Classification of Basal Cell Carcinoma using machine learning

Friday, February 12, 2016
Joshua Isaacson, Indiana Academy of Science, Indianapolis, IN
Over the past year I studied how to create and implement machine learning algorithms to classify images of random skin tumors as either a cancerous basal cell carcinoma (BCC) or a benign tumor. I created two computer programs to carry out this classification function, one centered around a logistic regression algorithm and the other utilizing a support vector machine (SVM). This investigation focused on obtaining the highest possible accuracy in classifying the random sets of images. After running the programs, I benchmarked the two programs’ accuracy with measures of specificity, sensitivity, and positive predictive value. I created and implemented the computer programs in Mathematica 10. My hypothesis: Implementing logistic regression and support vector machine algorithms will allow for a computer-based skin tumor classification system that has considerable accuracy.

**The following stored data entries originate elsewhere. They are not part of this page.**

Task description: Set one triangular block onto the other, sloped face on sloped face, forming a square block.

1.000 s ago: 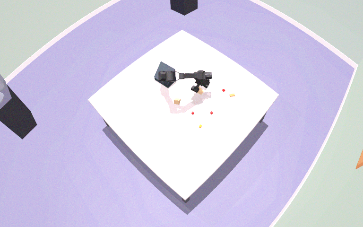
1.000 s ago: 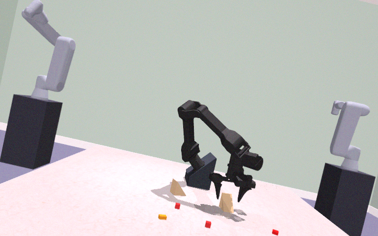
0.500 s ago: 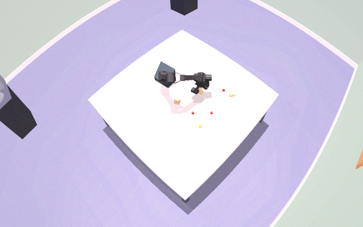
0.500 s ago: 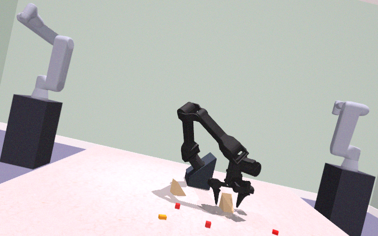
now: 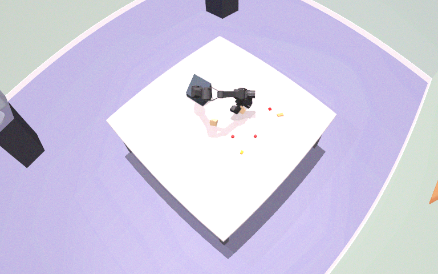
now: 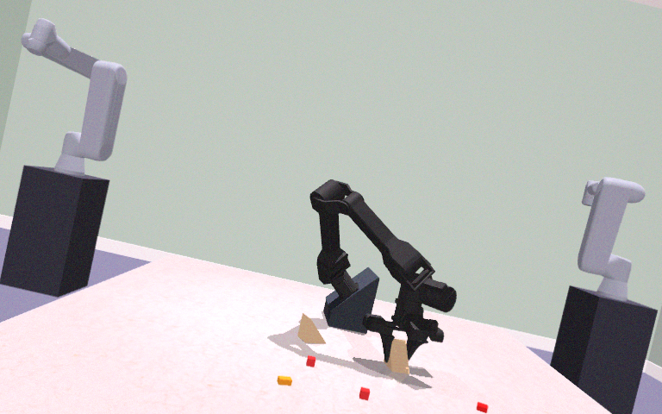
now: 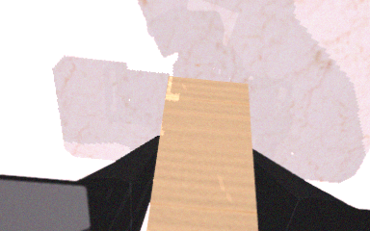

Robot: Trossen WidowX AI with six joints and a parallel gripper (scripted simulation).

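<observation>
One tan triangular block [image 5: 242,111] [image 6: 399,348] [image 7: 207,106] stands on the table under the arm. My gripper [image 5: 241,108] [image 6: 398,359] [image 7: 206,143] points down and is shut on this block, one finger against each side, with the fingertips low near the table. In the wrist view the block's lower part runs out of the frame. The other tan triangular block [image 5: 213,122] [image 6: 309,333] stands apart on the table, nearer the arm's base; its triangular end shows in the exterior view, with the slope falling to the right. Nothing touches it.
Red cubes [image 5: 232,136] [image 5: 255,136] [image 5: 270,108] [image 6: 310,360] [image 6: 365,393] [image 6: 482,407] lie on the white table [image 5: 200,180] [image 6: 146,341]. A small yellow block [image 5: 241,152] [image 6: 284,379] and a pale orange block [image 5: 280,114] lie farther out. The arm's dark base wedge [image 5: 195,80] [image 6: 359,310] stands behind.
</observation>
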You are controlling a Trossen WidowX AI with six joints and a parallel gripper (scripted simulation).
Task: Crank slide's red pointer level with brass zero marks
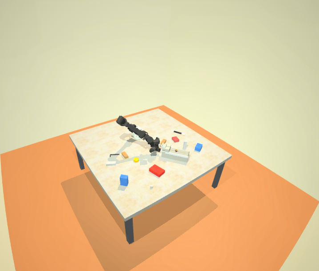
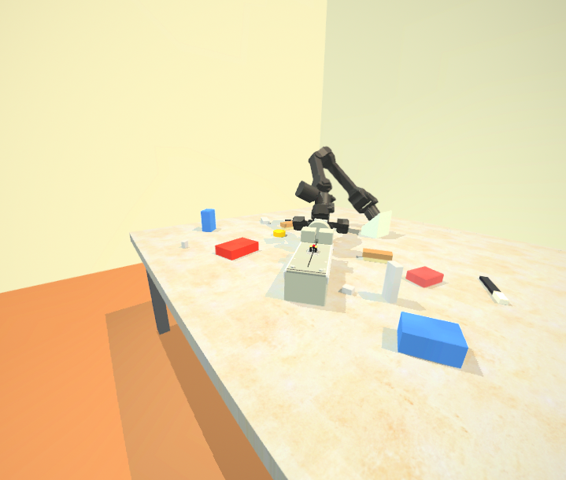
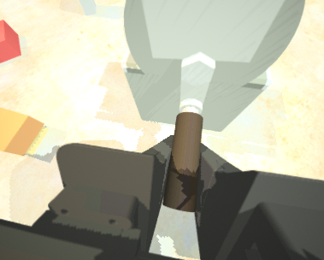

I concluded that in the near future, computer-based classification systems would reach a level of accuracy to a point where they could be a viable supplement to a physician’s diagnosis. The program setup around a support vector machine algorithm obtained a classification on the tumor sets of over 85%. These results are very encouraging and show that with further research, machine learning systems might possibly have a place in a medical environment soon. Further research will be done in fine tuning the support vector machine algorithm to better fit the classification problem at hand.